I'd argue that while in original folk tales non-humans were very rarely PC's - they were also nowhere near of being cannon fodder regular monsters, this was shit you left for dunno wolves or bandits. Fey creatures, faerie, sidhe, Slavic divs, Germanic aelphs, those are vast variety of beings, whose narrative purpose were usually way interesting than KILL IT, and morality was often somehow grey, blue-orangey one. They could be wicked, or helpful, quite often whimsical, and acting in a way of certain irrationality.


Quote
The problem with this approach is one of niche protection. If you have savage goblins living in swamps, what's the point of Bullywugs. Desert dwelling goblins then no need for Gnolls.
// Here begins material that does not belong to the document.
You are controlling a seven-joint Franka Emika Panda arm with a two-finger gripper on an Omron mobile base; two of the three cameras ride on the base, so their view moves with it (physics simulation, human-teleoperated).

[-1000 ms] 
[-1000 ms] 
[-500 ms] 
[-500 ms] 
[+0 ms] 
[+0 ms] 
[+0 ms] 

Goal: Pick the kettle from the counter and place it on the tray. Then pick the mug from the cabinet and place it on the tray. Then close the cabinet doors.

Etc. I've found that over the years I've been radically reducing the number of type of monsters running around. Ogres, giants, Titans, Ettins, Cyclops, Amazons, et al are one race. Manticores, Chimeras, griffons, displacer beats, et al are type of creature spawned from chaos. And thus, goblins ended up as nothing but runt orcs in the same manner as Trollkin.

Well D&D quickly jumped out of proper PC niche protection, I doubt monster niche protection was ever a thing.
But I agree - trimming your setting, leaving less but more interesting is good way to work.


In my FR I tried to move goblins into more ambivalent race sharing somehow tinkerish tendencies with gnomes, to much less intelectually, but the same I did with orcs and other goblinoids.
In my own attempt at setting I was planning to merge goblins, gnomes and kobolds into one race of suricatte/rodent based small humanoids who are very much inventors and tinkerers, but they were by decision of my players not counted among Races of Empire (I give each choice to add one from longer list, with Hobgoblins/Lion/Bearfolk being must be, as rulers of Empire) so I never put much thought into their overall design. But definitely as all my sapient races - having wide array of moral attitudes.